Jimin:Udałem się pod wskazany adres. Patrząc na budynek, zastanawiało mnie, jak długo one jeszcze tutaj pociągną. Korzystając z chwili czasu, zanim Leila otworzy drzwi, poprawiałem niewygodne bokserki. Naprawdę były niewygodne. Wgryzały się z każdej strony. Ech, tak mnie to jakoś pochłonęło, że efektem było nie zauważenie dziewczyny w drzwiach. Cholera, sprawiałem pewnie wrażenie jakbym macał się po tyłku. Prawda?
Zaśmiałem się głupkowato mrużąc oczy i podrapałem się po głowie.
— Cześć – Wyciągnąłem rękę w celu przywitania, jak to ma w zwyczaju reszta świata... ale to nie był dobry pomysł. Zwłaszcza, po sytuacji sprzed chwili.

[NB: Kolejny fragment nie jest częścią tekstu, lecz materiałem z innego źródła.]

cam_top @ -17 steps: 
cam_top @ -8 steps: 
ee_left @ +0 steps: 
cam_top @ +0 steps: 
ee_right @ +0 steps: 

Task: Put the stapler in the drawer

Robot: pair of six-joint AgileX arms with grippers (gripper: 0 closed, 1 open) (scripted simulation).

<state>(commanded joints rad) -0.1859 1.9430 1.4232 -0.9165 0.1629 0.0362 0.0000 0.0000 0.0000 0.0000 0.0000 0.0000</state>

Jimin, idioto. Spaliłeś dobre wrażenie – skarciłem sam siebie w myślach.
— Ty jesteś, jednym z chłopaków z zespołu? - Chyba zaczęła mnie rozpoznawać.
— Tak, jestem Jimin. Chciałabym z tobą pogadać. Dasz się może gdzieś wyciągnąć?
Leila:
Zgodziłam się. W końcu może ustalimy warunki, co do tekstu mojej zwrotki. Bo w końcu po to przyszedł, nie łudźmy się. Ostatnio ktoś przychodzi, tylko jeżeli czegoś ode mnie chce. Najpierw Tae po pieniążki i po kartki ze śmietnika, a teraz on.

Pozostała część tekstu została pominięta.